The following is an excerpt from Write-A-Thon: Write Your Book in 26 Days (And Live to Tell About It) by Rochelle Melander, now available from Writer’s Digest Books. Rochelle Melander is a certified professional coach and the author of 10 books, including a new book to help fiction and nonfiction writers write fast: Write-A-Thon: Write Your Book in 26 Days (And Live to Tell About It) (October 2011). Melander teaches professionals how to get published, establish credibility, and navigate the new world of social media. In 2006, Rochelle founded Dream Keepers Writing Group, a program that teaches writing to at-risk tweens and teens. Visit her online at www.writenowcoach.com.

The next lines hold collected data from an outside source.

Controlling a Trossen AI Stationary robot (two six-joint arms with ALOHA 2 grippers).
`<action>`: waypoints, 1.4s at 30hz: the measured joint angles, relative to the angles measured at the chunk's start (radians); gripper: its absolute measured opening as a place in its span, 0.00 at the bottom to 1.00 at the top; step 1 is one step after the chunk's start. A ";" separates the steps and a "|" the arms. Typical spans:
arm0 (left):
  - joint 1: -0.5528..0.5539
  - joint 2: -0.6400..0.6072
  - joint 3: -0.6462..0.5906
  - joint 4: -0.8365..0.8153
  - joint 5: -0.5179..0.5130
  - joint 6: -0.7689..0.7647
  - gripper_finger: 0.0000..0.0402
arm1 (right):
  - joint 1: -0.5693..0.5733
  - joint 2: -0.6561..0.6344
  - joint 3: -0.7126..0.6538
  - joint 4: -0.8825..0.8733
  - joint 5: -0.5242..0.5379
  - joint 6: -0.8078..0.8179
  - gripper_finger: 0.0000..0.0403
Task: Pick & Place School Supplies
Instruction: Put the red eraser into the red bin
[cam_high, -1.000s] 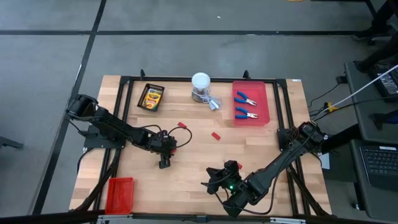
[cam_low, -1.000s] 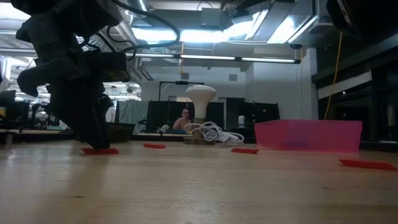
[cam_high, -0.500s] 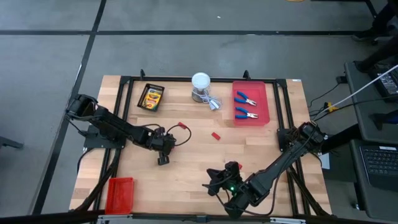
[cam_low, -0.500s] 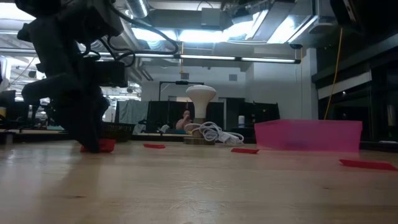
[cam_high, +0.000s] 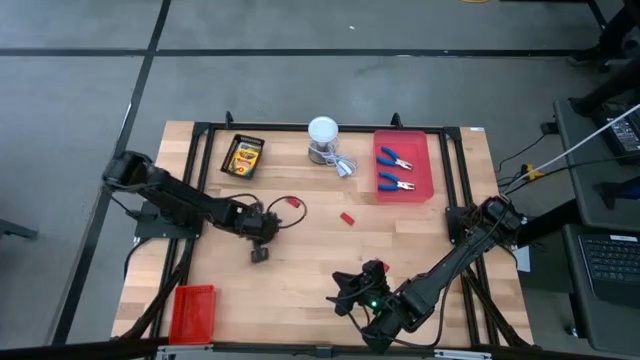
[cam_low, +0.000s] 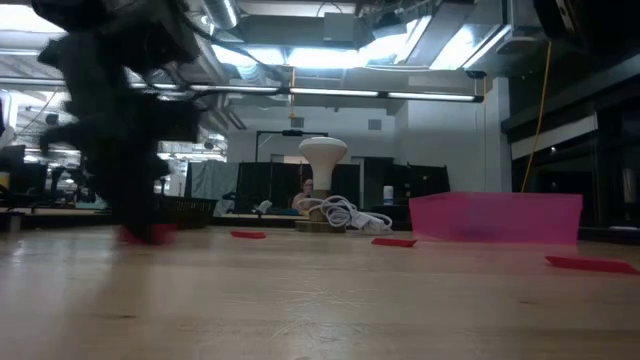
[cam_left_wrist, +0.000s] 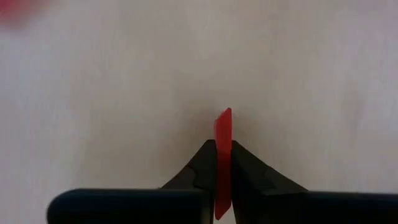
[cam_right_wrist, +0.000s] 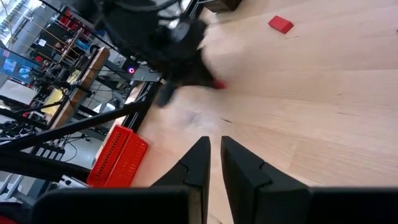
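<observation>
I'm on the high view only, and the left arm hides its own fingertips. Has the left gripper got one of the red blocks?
Observer: Yes. In the left wrist view, the left gripper is shut on a thin red block.
Operator: How does it sit in the grip?
Observer: Edge-on, pinched between the two tips, with part of it sticking out past them.
Operator: And the right gripper, is it carrying anything?
Observer: No. In its wrist view, the right gripper has a narrow gap between its fingers with nothing in it, and it points across the table.
</observation>
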 joint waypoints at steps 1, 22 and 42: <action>-0.005 -0.035 0.004 -0.068 0.064 -0.005 0.04 | 0.000 0.000 0.000 0.001 0.000 0.000 0.11; -0.712 -0.510 0.098 -0.389 0.335 -0.554 0.04 | 0.002 0.000 0.000 -0.006 0.046 -0.004 0.11; -0.922 -0.240 0.098 -0.264 0.194 -0.609 0.09 | 0.002 0.000 0.000 -0.006 0.040 -0.002 0.11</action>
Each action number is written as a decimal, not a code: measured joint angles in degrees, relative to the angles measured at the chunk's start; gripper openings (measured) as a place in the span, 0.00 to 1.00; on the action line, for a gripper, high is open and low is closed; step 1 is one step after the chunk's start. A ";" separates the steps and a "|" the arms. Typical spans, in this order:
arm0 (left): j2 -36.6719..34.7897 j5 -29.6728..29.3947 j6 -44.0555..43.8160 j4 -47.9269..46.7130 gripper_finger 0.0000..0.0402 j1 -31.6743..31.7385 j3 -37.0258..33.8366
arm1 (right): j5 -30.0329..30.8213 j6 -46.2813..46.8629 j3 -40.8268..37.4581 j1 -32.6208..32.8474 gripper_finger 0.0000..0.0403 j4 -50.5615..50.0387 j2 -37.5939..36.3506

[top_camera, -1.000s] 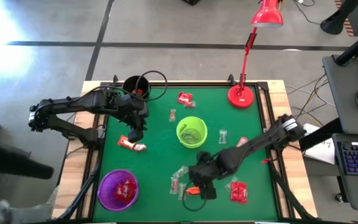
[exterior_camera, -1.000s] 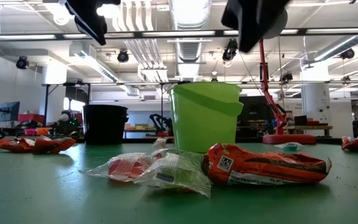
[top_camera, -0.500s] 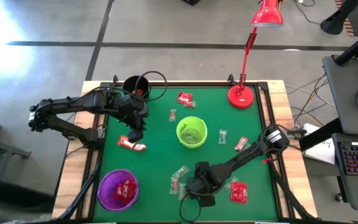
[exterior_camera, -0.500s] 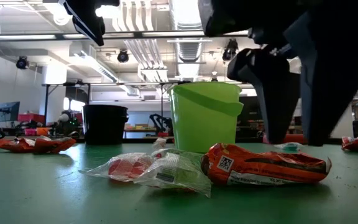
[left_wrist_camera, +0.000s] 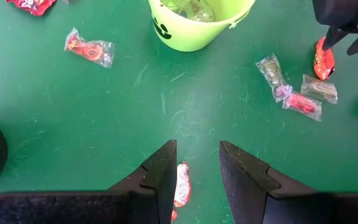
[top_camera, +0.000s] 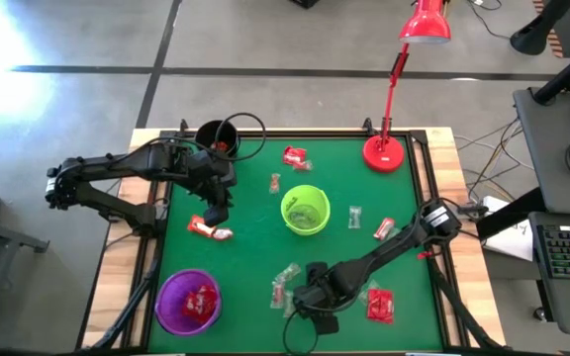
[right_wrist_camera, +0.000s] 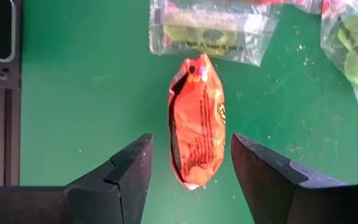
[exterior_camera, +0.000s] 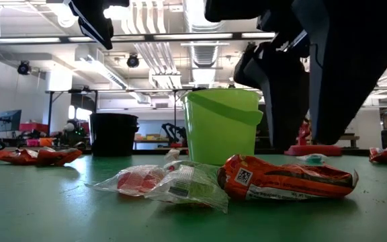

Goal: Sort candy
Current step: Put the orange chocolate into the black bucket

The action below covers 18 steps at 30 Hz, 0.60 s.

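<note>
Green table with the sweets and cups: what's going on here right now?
The right gripper hangs open directly over a shiny orange wrapped candy lying on the green table, straddling it without gripping it. Clear-wrapped sweets lie just beyond. The left gripper waits open above a red-wrapped sweet near the black cup. The lime green cup and purple cup already hold some sweets.

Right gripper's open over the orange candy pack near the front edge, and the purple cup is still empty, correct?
Not quite: the purple cup is not empty; the high view shows red candy inside it. The rest holds: the right gripper is open over the orange candy pack near the front edge.
</note>
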 joint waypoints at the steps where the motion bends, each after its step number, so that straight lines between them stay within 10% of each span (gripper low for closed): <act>1: 0.01 0.00 0.02 0.03 0.26 0.00 0.00 | 0.00 0.00 -0.02 0.00 0.52 0.42 0.00; 18: 0.00 -0.01 0.26 0.03 0.26 0.00 0.00 | 1.37 1.03 -5.68 -0.05 0.52 3.24 0.09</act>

Discover Writing Strengths
Every writer has strengths and weaknesses in the process of converting the ideas into words on a page. Some writers excel at research, others love doing the rough draft, and some revel in the rewrite. Even professionals struggle with stages of the writing process. For the purposes of the twenty-six day writing marathon, we are looking at strengths and weaknesses in the five stages of the writing process: research, prewriting, writing the rough draft, revising, and proofreading. Note that most writers do not move through the following five steps in order. Most writers repeat the steps during the writing process, sometimes multiple times.
Research. Finding the information you need to support the ideas, create the characters, inform the plot, or design the setting in your book. This step in the process might include reading information in books, articles, and on Internet sites or interviewing people. Research might also mean taking field trips to locations important to your book’s topic, characters, or setting.
Prewriting. Getting your ideas onto paper for the very first time. Prewriting may include brainstorming, mind mapping, taking notes, or making lists. The previous chapter on prewriting can help you find a method that works for you. This step is focused primarily on getting the content or ideas onto the paper in format that you can later access as you write the rough draft.
Writing the rough draft. In this phase, you take the content you developed through research and prewriting and write it! Whether you are putting together scenes or paragraphs, when you’re done with the draft, you’ll have a rough copy of your book.
Revising. You add words and sentences, eliminate awkward phrases, and reorganize sentences and paragraphs in order to create a good product. If you are writing nonfiction, you are focused on ideas, organization, chronology, word choice, and sentence fluency. If you are writing fiction, you consider criteria such as plot, character, dialogue, setting, pace, and consistency. In this stage, you might get support from a trusted writing buddy or critique group who will read your work and suggest ways you can make it better.
Proofreading. In this step, you make a final check for mechanical, grammatical, and spelling errors.
Evaluating Strengths and Weaknesses
When you’re writing a book in 26 days, the one thing you don’t have to waste is time. For that reason, it’s important to know the steps in the process that challenge you and plan extra time to get those done. That might mean taking one or more of the book tasks and doing them either before or after the write-a-thon. Some writers choose to do all of the research before the write-a-thon and most of the editing afterwards so that they can write like crazy during the 26-day event.
One of my clients, who was not a native English speaker, struggled with the details of grammar—and keeping the whole piece in the same voice. He hired an editor to help him clean up the grammatical pieces that he struggled with after finishing his project. That way he could concentrate on getting his book written without worrying about grammar. Another client knew that she was great at writing dialogue but not so good at the necessary narrative between the dialogue. She decided to write most of her entire first draft in dialogue. Whenever she knew there needed to be a narrative introduction or transition, she wrote “narrative transition” in the manuscript as well as a bit about what she planned to write. Then she highlighted it in yellow and kept writing dialogue. She gave herself extra time in the rewriting phase to add the narrative. Knowing these challenges gave the writers the information they needed to craft their writing plan to fit with their strengths and weaknesses.
In order to develop a plan for the writing marathon, you need to know what you are good at and what you struggle with. After even a week of daily pages and writing practice pieces, you can evaluate your strengths and weaknesses. Use the process described in the Write Now Section to evaluate your writing process.
Write Now
1. Assess strengths. A strength is something you are good at doing that you also like to do. I like doing prewriting. That is one of my strengths in the writing process. I am also good at understanding the internal structure of a piece of writing. Knowing this helps me to design an approach to writing that works for me. Take a look at the five categories above. Think back to the last week of writing practice and your past writing experiences. Using those experiences as a guide, put a star next to the tasks you are good at doing.
2. Identify challenges. A challenge is something you struggle with in the writing process. It might also be a task that you find boring or difficult, like formatting footnotes or creating character names. It is perfectly normal not to be good at everything in the writing process.
3. Get help. Look at the lists again, paying special attention to the items you did not star. Which of these do you need help with? Make a list. The next chapter will help you make a plan for getting the support you need to write the book.